En la reciente historia política de éste país -referirme a ella como
democracia pudiera resultar exagerado- las elecciones generales siempre
las ha perdido el partido gobernante, no las ha ganado la oposición. Las
perdió la UCD al desintegrarse en 1982, las perdió el PSOE en 1996 por
su proliferante corrupción, las perdió el PP en 2004 por su nefasta
gestión del 11-M y las perdió de nuevo el PSOE en 2012 por su
incapacidad ante la crisis económica que nos envuelve. Naturalmente, las
causas son más y también más complejas, pero el hecho de que las
perdiera el gobierno y no las ganara la oposición subsiste y, siendo
normal en cualquier lugar que el ejercicio del poder desgaste, aquí es
que los gobiernos ya parecen desgastados al llegar.
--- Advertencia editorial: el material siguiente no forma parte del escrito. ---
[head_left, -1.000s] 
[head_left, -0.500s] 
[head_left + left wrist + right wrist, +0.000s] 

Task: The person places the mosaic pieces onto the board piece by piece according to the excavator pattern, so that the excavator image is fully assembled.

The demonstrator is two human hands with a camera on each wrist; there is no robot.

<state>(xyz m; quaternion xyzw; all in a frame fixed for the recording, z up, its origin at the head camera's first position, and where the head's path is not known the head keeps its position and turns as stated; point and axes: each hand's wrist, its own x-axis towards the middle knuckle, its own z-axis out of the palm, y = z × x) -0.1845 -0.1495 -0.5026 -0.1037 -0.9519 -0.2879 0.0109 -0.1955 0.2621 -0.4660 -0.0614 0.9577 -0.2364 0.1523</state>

Esto tiene una
consecuencia que afecta directamente a la calidad de nuestra pretendida
democracia: no importa lo incapaz que se demuestre la oposición, no
tiene más que esperar, como en el proverbio árabe, a ver pasar por su
puerta el ataúd del adversario para ascender al poder.
En definitiva, ésta reedición del sistema de alternancia política
bipartidista de la Restauración -monarquía incluída- denota síntomas
inequívocos de agotamiento, comenzando por lo invasivas que se muestran
la corrupción y la ineficacia a todos los niveles, al igual que ya lo
mostrara -y con los mismos síntomas- hace un siglo el modelo imitado. Es
urgente la renovación del propio sistema; aprendamos de la historia.